The data -
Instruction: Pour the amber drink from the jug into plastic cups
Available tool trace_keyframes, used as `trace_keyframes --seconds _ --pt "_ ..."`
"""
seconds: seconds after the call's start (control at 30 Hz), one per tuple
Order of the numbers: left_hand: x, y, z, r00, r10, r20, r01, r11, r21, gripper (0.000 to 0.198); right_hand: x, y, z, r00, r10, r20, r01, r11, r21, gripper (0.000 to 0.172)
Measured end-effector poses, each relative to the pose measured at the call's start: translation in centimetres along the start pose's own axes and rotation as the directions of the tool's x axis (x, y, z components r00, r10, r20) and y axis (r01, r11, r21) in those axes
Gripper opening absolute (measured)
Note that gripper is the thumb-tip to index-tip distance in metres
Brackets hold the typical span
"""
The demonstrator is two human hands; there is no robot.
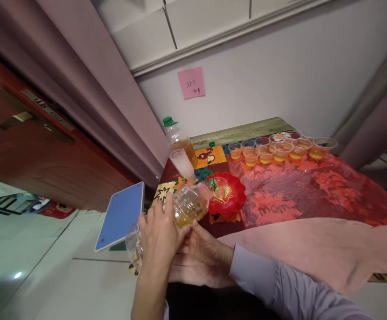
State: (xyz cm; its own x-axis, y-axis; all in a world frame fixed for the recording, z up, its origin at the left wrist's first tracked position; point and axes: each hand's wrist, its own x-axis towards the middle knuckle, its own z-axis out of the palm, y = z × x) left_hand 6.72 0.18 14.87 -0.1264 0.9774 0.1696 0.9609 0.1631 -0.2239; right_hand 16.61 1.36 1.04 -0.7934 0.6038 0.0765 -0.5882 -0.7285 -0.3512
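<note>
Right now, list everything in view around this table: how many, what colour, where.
tilted bottle: one, clear with amber liquid, neck over red plate
red plate: one, red, table middle
clear cup: one, on the red plate
filled cups: about ten, amber liquid, far table edge
upright bottle: one, green cap, back left
cup stack: one, clear, against upright bottle
sticky note: one, pink, wall
blue panel: one, left of table
table cover: one, red patterned, tabletop
pink cloth: one, near edge
left hand: one, grips tilted bottle
right hand: one, lilac sleeve, beneath left hand

Cup (220, 184) in dish (235, 203), cups (281, 149) behind — bottle (188, 204) left
</note>
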Motion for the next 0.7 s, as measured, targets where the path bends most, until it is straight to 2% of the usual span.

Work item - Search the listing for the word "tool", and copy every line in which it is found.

Response to the task -
Available tool trace_keyframes, used as `trace_keyframes --seconds _ --pt "_ ..."`
Measured end-effector poses, each relative to the pose measured at the call's start: translation in centimetres along the start pose's own axes and rotation as the directions of the tool's x axis (x, y, z components r00, r10, r20) and y axis (r01, r11, r21) in those axes

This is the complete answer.